Section 4.38 (0042): Categories fibred in sets

4.38 Categories fibred in sets

Definition 4.38.1. A category is called discrete if the only morphisms are the identity morphisms.

A discrete category has only one interesting piece of information: its set of objects. Thus we sometime confuse discrete categories with sets.

Definition 4.38.2. Let $\mathcal{C}$ be a category. A category fibred in sets, or a category fibred in discrete categories is a category fibred in groupoids all of whose fibre categories are discrete.

We want to clarify the relationship between categories fibred in sets and presheaves (see Definition 4.3.3). To do this it makes sense to first make the following definition.
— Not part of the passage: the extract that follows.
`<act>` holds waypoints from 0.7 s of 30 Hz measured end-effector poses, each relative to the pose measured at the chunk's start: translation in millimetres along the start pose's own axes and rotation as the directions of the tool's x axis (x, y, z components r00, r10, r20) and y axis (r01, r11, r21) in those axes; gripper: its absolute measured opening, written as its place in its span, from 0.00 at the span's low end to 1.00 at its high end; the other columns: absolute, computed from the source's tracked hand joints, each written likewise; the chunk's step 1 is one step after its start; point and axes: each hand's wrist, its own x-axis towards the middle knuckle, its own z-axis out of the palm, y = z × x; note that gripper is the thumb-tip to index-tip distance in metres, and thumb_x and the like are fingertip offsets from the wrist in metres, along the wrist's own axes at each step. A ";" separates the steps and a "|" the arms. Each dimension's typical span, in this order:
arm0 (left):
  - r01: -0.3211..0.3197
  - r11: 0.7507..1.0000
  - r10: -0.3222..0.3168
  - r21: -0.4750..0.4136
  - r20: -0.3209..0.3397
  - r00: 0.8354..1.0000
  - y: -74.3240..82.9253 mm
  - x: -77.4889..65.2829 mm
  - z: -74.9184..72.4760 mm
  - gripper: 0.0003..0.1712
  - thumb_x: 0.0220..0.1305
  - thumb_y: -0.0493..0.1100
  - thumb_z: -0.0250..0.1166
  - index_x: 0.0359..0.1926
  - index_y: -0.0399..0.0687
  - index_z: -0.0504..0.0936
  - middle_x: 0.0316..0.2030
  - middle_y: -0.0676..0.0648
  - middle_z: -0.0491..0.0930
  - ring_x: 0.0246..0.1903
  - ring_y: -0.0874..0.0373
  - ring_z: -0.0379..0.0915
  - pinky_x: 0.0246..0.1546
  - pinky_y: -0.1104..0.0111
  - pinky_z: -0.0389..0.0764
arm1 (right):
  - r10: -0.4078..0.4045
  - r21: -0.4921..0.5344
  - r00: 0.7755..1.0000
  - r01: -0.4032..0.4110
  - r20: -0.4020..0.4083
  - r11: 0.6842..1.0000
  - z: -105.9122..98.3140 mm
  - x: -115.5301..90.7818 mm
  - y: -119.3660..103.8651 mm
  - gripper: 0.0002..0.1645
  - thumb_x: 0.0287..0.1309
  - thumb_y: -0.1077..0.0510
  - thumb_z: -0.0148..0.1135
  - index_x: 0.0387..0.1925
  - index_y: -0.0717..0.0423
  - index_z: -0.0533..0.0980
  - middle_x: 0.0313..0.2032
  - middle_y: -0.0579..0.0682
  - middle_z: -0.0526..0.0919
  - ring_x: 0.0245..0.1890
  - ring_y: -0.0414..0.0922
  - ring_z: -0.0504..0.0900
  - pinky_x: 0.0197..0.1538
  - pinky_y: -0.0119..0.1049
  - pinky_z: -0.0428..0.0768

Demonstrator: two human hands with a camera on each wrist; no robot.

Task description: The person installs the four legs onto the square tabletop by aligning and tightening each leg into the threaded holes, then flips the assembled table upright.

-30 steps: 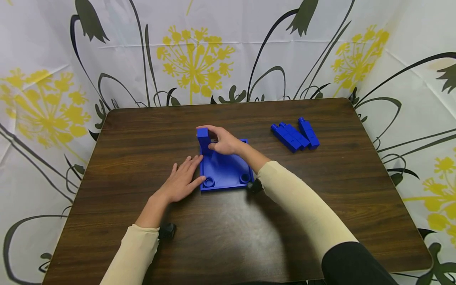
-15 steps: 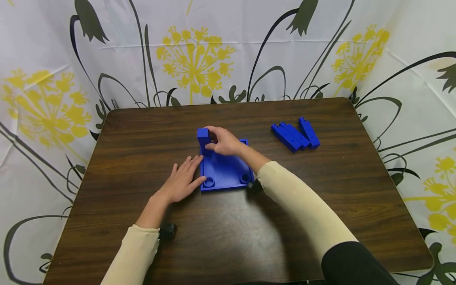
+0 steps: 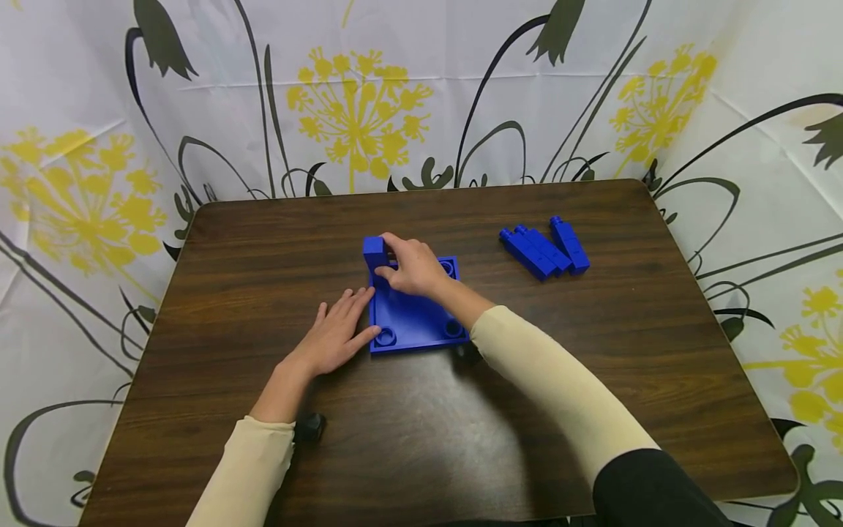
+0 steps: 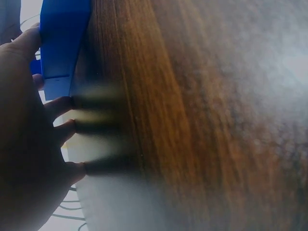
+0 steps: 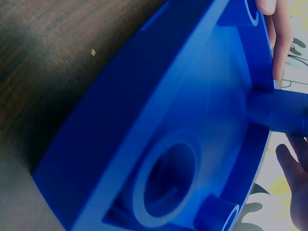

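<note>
A blue square panel [image 3: 421,315] with a raised rim lies on the table, round sockets at its corners. In its far left corner stands a blue square peg-like leg [image 3: 375,252], upright. My right hand [image 3: 418,267] holds this leg from the right, thumb on the near side; its other fingers are partly hidden. The right wrist view shows the leg [image 5: 288,110] in its corner, with the right thumb close by. My left hand [image 3: 336,333] lies with fingers extended at the panel's left edge, its thumb touching the rim beside the near left socket [image 3: 385,337].
Three more blue legs [image 3: 535,252] with round knobbed ends lie at the back right of the brown wooden table [image 3: 276,241]. Behind the table hangs a white cloth [image 3: 408,110] printed with yellow and grey flowers.
My right hand has shifted slightly towards me and its fingers have drawn in around the leg, baring the far right socket. My left hand and the panel stay put.
</note>
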 end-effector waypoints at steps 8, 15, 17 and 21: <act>0.008 1.000 -0.008 0.019 0.000 1.000 0.1 0.6 1.8 0.44 0.71 0.70 0.45 0.79 0.58 0.44 0.76 0.44 0.47 0.75 0.44 0.35 0.66 0.36 0.37 | 0.013 0.017 0.997 -0.012 -0.070 1.000 7.6 -4.8 -2.8 0.24 0.62 0.53 0.65 0.58 0.53 0.71 0.49 0.53 0.85 0.51 0.47 0.83 0.52 0.41 0.79; 0.020 1.000 -0.021 0.024 0.006 1.000 2.0 1.9 2.1 0.44 0.71 0.70 0.44 0.79 0.60 0.44 0.77 0.45 0.46 0.75 0.46 0.34 0.67 0.37 0.36 | 0.039 0.009 0.992 -0.038 -0.123 0.999 12.7 -7.0 -4.4 0.21 0.63 0.53 0.64 0.55 0.51 0.71 0.50 0.52 0.85 0.52 0.47 0.83 0.52 0.42 0.79; 0.022 0.999 -0.022 0.026 0.005 1.000 2.2 1.9 1.9 0.44 0.71 0.70 0.45 0.79 0.59 0.44 0.77 0.45 0.46 0.75 0.46 0.34 0.67 0.37 0.36 | 0.042 0.004 0.990 -0.042 -0.133 0.999 14.2 -7.2 -4.6 0.21 0.63 0.53 0.64 0.55 0.51 0.70 0.49 0.52 0.85 0.52 0.47 0.83 0.52 0.42 0.79; 0.020 0.999 -0.020 0.033 -0.001 1.000 1.9 1.2 1.4 0.44 0.71 0.69 0.45 0.79 0.58 0.45 0.76 0.45 0.47 0.75 0.45 0.35 0.67 0.37 0.37 | 0.045 0.002 0.988 -0.046 -0.151 0.999 17.5 -7.7 -5.6 0.20 0.63 0.53 0.64 0.53 0.51 0.70 0.49 0.53 0.85 0.51 0.47 0.83 0.51 0.42 0.79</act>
Definition 4.38.3. Let $\mathcal{C}$ be a category. The $2$-category of categories fibred in sets over $\mathcal{C}$ is the sub $2$-category of the category of categories fibred in groupoids over $\mathcal{C}$ (see Definition 4.35.6) defined as follows:

Its objects will be categories $p : \mathcal{S} \to \mathcal{C}$ fibred in sets.
Its $1$-morphisms $(\mathcal{S}, p) \to (\mathcal{S}', p')$ will be functors $G : \mathcal{S} \to \mathcal{S}'$ such that $p' \circ G = p$ (since every morphism is strongly cartesian $G$ automatically preserves them).
Its $2$-morphisms $t : G \to H$ for $G, H : (\mathcal{S}, p) \to (\mathcal{S}', p')$ will be morphisms of functors such that $p'(t_ x) = \text{id}_{p(x)}$ for all $x \in \mathop{\mathrm{Ob}}\nolimits (\mathcal{S})$.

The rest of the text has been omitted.